Suicide

Suicide

Suicide and pregnancy

Pregnancy is a protective factor

Pregnancy is a protective factor as regards the risk of suicide. Suicide does occur in pregnancy, but far less commonly than in non-pregnant women. Pregnancy reduces the overall risk of suicide compared with a population that is not pregnant. During the years 1973 - 1984, there were only 14 such suicides in the whole of England and Wales; this included suicides up to one year of delivery. (A suicide rate of 1.9 per million births). In these cases, the victims were psychiatrically ill at the time of their death, with schizophrenia and alcohol dependence being important risk factors.
British Medical Journal, 1991. Vol 203, Pages 126 - 127

Furthermore it has been shown that if the woman is suicidal in pregnancy, she is more likely to respond to proper psychiatric treatment than she is by having an abortion, which increases her depression and also increases the risk of severe post abortion psychosis.
Psychiatric Journal of the University of Ottawa 1989, Vol 14, Pages 506 - 516

In 1992 Prof. of Psychiatry Patricia Casey, University College Dublin, stated that pregnancy reduces the risk of suicide in women by a factor of six.

This has been confirmed over and over again in studies in the U.K., the U.S and most recently in Finland. In a study in the U.S. the estimated suicide rate for pregnant women is 0.6 per 100,000 compared to 3.5 per 100,000 for non-pregnant women and 16 per 100,000 for men. A study in the U.S. found that the number of suicides of pregnant women was only one third of that expected.

Suicidal thoughts

Suicidal thoughts are relatively common in normal adolescent girls occurring in up to 16.5% while in girls referred for psychiatric treatment suicidal thoughts occurred in 36%. Actual suicide rates for teenage girls were 0.0003% for those aged 10-14 and 0.0034% for those aged 15-19 years. Prediction of suicide is at the basis of the decisions in Irish Courts relating to abortion.

Numerous studies have attempted to predict suicide in high risk populations. The most thorough assessment showed that the prediction of suicide was wrong 97 times out of 100. There is no literature on the association between threats and completion of the act since threats are so common and completed suicide is so rare. Thus, extrapolating clinically or statistically from threats to complete suicide would be impossible.

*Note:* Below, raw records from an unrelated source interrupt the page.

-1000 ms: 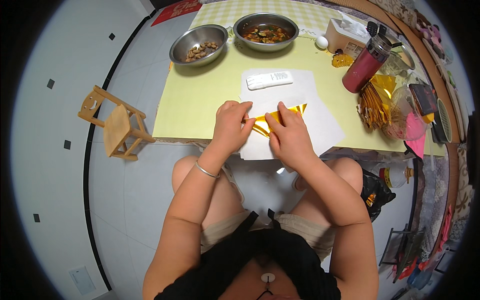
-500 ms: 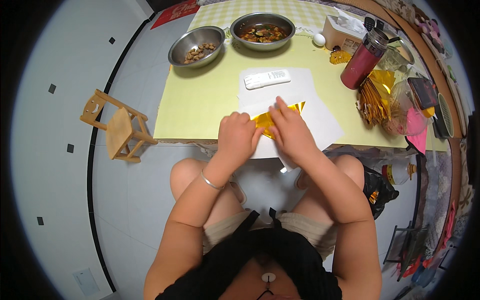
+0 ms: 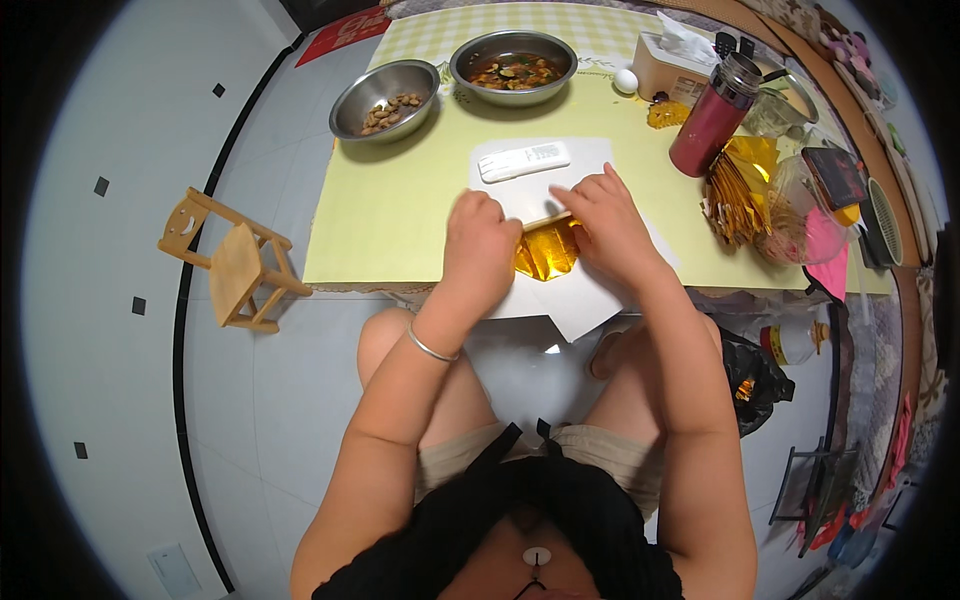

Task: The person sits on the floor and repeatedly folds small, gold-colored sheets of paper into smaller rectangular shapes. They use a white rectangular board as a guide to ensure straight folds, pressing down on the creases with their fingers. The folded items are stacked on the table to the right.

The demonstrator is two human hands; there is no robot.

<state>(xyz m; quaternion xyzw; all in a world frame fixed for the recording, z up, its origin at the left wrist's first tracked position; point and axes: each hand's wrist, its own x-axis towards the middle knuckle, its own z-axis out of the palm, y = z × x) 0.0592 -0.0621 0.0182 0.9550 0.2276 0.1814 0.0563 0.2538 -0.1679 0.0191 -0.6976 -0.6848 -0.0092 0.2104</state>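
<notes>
Your left hand [image 3: 482, 245], at the nine o'clock end of the gold foil [image 3: 547, 252], has its fingers curled tight on that edge; your right hand [image 3: 612, 230], at three o'clock, touches the other end, though you cannot tell whether its fingers grip. The foil lies over white paper [image 3: 583, 308] at the near edge of the table [image 3: 390, 220]. From the foil, the white case [image 3: 524, 161] sits just short of twelve, the foil stack [image 3: 738, 185] between two and three, and the red bottle [image 3: 708, 125] near two. Beyond, you have the nut bowl [image 3: 362, 95] between ten and eleven, the egg [image 3: 626, 81] at one, and the soup bowl [image 3: 515, 98] nearly at twelve.
</notes>
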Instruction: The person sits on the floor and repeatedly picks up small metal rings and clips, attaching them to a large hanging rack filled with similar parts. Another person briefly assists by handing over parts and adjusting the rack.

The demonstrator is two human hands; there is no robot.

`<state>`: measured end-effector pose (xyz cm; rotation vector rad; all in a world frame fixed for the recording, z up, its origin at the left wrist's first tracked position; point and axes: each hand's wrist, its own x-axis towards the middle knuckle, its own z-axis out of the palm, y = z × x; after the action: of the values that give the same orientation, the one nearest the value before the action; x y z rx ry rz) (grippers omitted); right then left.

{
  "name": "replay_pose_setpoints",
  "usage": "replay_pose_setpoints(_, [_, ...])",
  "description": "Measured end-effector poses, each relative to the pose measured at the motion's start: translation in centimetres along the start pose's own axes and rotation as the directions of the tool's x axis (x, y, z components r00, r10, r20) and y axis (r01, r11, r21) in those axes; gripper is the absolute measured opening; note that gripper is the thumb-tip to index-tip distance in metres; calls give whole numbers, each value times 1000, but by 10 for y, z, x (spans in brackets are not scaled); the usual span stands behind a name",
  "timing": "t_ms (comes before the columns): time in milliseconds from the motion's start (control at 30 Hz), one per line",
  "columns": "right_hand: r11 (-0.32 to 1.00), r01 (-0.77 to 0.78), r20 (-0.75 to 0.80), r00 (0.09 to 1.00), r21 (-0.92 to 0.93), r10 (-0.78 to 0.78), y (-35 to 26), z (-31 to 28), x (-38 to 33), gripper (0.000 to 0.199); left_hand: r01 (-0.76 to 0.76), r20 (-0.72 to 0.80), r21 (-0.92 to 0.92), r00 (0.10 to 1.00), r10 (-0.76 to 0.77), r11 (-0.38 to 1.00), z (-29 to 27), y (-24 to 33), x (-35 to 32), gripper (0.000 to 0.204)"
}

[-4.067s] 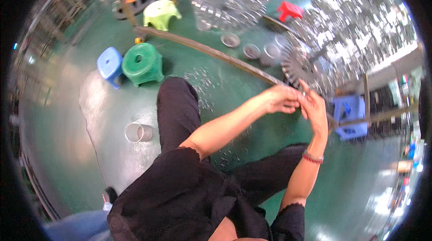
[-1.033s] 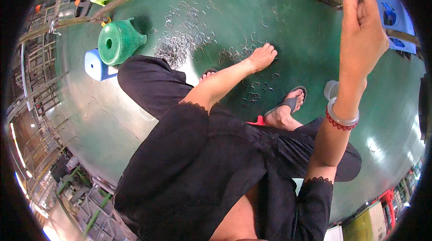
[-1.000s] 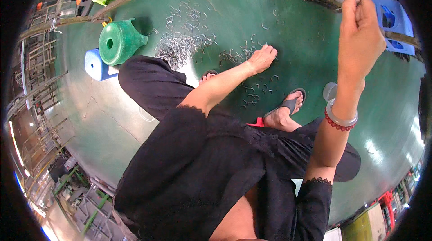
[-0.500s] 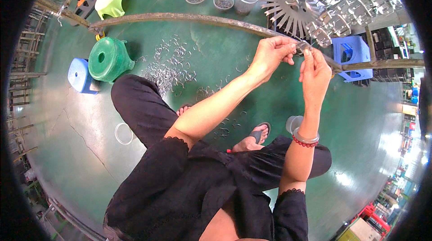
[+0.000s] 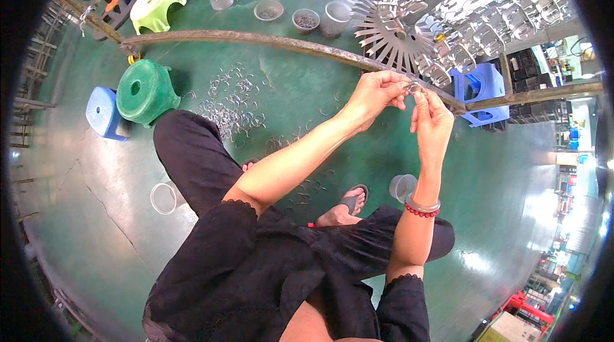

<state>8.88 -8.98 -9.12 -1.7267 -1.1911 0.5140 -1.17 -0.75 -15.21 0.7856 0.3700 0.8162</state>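
Observation:
My left hand (image 5: 376, 97) and my right hand (image 5: 433, 123) meet in front of a metal rail (image 5: 288, 43), fingertips pinched together. Between them is a small shiny metal piece (image 5: 414, 87), gripped from both sides; its exact kind is too small to make out. Just beyond the hands, a fan-shaped metal rack (image 5: 400, 38) with flat radiating prongs stands beside rows of shiny bent metal parts (image 5: 505, 22). Many curved metal strips (image 5: 233, 118) lie scattered on the green floor to the left of my hands.
At left stand a green stool (image 5: 146, 96), a blue stool (image 5: 103, 114) and a lime stool (image 5: 153, 8). Another blue stool (image 5: 484, 89) is at right. Tubs of small parts (image 5: 306, 20) sit behind the rail. Clear cups (image 5: 401, 186) rest near my knees.
The whole view has shifted, so the scene sits slightly left and lower. Both hands still hold the small metal piece together, and its angle between the fingertips has changed a little.

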Motion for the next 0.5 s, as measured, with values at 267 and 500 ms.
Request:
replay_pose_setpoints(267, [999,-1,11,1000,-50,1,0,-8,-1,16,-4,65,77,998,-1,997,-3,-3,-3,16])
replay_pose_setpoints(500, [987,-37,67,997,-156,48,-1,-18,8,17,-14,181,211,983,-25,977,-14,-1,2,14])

All studies on suicide concur that depression is the most closely associated factor with suicide. Depression should be looked for and treated in any pregnant woman with suicidal ideation.

Not an indication for abortion

Threat of suicide is not an indication for abortion, since the woman is more likely to commit suicide if she has an abortion than if she continues her pregnancy to term. Only in a world gone mad would society allow psychosocial problems such as crisis pregnancy to be dealt with by recourse to surgery or abortifacient medication.

A supportive environment is the most important thing to provide a woman in this unfortunate situation. In countries such as Ireland which has a strongly pro-life ethos, women who abort their pregnancies are far more likely to develop severe or prolonged psychological or psychiatric problems. This risk is increased if the woman is young or if she is pressured into aborting her pregnancy, which is usually the case.